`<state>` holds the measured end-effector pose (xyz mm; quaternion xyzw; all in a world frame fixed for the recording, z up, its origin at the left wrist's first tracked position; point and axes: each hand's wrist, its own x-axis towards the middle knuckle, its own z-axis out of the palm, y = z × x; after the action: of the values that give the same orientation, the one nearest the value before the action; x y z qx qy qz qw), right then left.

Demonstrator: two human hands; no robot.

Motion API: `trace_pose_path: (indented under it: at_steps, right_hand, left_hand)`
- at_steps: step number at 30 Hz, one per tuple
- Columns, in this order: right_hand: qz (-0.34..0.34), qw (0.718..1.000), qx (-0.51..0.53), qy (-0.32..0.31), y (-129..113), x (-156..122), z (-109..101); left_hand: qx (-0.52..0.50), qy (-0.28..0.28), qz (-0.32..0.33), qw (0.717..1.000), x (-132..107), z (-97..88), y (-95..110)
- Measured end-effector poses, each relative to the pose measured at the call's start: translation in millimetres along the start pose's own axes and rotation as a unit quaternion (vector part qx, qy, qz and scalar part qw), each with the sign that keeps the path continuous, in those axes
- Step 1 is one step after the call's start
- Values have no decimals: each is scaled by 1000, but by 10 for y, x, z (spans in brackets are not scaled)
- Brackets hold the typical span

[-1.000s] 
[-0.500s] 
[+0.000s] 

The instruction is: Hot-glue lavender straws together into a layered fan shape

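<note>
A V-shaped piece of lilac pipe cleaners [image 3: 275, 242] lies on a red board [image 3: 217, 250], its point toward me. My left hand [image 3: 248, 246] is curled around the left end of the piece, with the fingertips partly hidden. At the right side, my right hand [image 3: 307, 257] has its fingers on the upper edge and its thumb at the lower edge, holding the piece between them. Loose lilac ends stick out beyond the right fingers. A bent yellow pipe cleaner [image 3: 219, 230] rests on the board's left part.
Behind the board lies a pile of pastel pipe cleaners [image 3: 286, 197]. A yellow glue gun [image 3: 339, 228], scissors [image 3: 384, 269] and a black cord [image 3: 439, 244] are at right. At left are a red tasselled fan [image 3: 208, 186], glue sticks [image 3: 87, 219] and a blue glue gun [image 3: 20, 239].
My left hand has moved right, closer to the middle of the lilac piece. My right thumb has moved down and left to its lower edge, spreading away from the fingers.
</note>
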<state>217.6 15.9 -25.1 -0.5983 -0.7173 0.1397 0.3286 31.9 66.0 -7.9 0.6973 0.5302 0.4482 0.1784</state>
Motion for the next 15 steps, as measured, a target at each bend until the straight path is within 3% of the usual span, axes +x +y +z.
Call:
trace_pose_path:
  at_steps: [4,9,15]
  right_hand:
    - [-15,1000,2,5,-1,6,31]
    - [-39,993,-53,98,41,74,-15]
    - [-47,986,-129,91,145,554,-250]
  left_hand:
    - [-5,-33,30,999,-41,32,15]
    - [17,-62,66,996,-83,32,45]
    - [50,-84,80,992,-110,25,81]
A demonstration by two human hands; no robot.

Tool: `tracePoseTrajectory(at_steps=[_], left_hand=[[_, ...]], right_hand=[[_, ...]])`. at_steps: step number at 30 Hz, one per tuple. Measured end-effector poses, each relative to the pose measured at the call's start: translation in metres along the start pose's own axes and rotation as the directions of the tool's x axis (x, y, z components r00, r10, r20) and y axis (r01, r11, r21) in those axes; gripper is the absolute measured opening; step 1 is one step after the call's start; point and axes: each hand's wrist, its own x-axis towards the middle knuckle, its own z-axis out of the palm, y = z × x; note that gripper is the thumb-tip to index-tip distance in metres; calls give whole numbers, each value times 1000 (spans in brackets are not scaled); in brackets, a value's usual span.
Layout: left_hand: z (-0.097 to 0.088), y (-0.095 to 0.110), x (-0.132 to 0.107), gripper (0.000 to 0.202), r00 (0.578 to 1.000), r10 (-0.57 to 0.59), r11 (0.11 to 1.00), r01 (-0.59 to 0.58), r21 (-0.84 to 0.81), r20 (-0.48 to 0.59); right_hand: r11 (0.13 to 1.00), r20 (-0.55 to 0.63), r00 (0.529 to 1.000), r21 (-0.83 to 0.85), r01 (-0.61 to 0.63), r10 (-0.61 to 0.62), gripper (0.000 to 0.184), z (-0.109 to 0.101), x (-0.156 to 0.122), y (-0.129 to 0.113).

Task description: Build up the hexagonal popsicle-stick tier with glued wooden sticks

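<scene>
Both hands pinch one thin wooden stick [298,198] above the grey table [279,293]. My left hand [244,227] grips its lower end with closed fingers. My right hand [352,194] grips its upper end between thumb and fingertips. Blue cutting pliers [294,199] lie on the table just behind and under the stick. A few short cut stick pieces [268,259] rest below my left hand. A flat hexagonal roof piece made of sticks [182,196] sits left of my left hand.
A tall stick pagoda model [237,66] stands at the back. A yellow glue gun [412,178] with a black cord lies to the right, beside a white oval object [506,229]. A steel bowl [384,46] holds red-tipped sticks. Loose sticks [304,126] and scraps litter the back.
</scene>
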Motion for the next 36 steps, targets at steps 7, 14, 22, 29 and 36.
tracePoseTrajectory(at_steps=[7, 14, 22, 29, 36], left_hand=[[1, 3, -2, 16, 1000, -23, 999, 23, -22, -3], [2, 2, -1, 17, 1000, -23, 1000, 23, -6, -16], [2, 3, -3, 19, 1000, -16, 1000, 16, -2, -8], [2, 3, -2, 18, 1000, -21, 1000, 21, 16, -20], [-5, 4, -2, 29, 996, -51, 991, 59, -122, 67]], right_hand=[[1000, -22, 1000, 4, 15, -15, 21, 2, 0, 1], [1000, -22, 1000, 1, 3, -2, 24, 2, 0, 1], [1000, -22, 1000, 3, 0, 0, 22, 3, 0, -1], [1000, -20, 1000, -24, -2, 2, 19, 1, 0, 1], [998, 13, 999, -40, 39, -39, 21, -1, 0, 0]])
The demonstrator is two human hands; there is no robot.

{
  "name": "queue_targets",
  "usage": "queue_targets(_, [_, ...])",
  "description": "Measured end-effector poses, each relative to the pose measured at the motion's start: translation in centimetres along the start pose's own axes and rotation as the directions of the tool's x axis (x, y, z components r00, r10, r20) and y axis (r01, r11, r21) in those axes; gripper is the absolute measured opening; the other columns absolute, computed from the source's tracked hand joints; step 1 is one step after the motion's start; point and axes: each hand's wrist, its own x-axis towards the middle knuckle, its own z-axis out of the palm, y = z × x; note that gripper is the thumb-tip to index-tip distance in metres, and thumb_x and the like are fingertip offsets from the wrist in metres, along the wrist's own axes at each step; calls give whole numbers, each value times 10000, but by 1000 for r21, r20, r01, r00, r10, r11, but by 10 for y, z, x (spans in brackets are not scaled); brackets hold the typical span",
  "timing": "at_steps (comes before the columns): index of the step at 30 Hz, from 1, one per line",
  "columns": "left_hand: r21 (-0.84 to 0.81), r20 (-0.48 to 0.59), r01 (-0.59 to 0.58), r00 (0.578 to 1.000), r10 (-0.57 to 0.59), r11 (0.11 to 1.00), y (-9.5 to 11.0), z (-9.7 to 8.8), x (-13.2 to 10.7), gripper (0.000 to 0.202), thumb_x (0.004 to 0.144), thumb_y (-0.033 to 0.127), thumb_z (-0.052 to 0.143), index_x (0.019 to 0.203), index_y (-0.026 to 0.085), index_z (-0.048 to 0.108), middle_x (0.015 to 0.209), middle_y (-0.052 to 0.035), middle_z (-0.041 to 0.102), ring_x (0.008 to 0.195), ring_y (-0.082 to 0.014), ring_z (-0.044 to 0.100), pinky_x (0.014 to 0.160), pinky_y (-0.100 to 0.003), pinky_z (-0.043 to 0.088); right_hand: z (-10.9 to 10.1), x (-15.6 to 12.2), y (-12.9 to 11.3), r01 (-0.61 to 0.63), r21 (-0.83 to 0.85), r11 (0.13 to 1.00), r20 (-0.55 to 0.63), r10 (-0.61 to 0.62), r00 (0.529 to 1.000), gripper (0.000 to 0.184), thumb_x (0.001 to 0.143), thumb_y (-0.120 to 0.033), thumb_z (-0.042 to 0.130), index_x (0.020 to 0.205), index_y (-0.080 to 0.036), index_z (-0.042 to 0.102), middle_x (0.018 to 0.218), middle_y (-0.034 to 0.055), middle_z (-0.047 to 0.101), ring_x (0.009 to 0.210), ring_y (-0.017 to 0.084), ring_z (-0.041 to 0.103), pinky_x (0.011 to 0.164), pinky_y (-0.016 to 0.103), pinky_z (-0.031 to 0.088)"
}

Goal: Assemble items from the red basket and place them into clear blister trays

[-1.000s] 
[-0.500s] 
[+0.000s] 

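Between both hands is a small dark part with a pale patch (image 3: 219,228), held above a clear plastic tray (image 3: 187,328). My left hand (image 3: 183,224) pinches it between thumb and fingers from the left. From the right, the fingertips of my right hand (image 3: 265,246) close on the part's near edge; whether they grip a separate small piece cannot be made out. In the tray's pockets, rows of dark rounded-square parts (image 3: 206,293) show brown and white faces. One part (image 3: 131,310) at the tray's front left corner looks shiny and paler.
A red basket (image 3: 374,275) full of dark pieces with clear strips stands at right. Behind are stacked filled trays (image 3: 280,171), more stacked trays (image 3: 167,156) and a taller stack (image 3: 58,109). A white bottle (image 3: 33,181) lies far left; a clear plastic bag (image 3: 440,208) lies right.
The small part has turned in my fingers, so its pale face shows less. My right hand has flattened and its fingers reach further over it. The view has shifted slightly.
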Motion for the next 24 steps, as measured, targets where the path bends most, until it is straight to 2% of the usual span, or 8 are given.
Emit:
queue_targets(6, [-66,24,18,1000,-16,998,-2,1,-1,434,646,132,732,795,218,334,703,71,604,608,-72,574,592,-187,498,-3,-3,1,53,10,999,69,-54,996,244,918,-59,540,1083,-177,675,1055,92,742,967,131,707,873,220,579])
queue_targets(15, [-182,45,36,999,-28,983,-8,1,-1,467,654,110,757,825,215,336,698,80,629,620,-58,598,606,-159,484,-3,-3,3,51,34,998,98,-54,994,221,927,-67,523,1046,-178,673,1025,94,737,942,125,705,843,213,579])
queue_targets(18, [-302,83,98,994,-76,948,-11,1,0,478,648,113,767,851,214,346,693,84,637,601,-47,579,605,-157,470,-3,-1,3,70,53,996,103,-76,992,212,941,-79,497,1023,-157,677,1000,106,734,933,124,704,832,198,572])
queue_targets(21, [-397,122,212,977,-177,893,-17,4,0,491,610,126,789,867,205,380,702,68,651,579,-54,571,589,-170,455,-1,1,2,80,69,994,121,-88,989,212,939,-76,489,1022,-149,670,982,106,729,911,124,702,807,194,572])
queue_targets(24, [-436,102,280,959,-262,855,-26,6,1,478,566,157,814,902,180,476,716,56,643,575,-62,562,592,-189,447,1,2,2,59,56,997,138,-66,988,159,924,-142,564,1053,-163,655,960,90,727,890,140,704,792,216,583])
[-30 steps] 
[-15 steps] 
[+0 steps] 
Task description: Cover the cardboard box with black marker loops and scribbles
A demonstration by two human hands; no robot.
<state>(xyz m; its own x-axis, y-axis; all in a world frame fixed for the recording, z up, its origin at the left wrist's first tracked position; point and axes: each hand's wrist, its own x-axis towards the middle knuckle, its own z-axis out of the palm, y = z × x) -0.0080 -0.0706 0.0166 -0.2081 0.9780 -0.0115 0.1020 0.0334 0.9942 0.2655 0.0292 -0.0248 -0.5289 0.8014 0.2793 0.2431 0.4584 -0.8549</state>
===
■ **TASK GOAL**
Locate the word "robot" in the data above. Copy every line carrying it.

■ **YOUR SOLUTION**
Demonstrator: two human hands; no robot.
A demonstration by two human hands; no robot.
The demonstrator is two human hands; there is no robot.
A demonstration by two human hands; no robot.

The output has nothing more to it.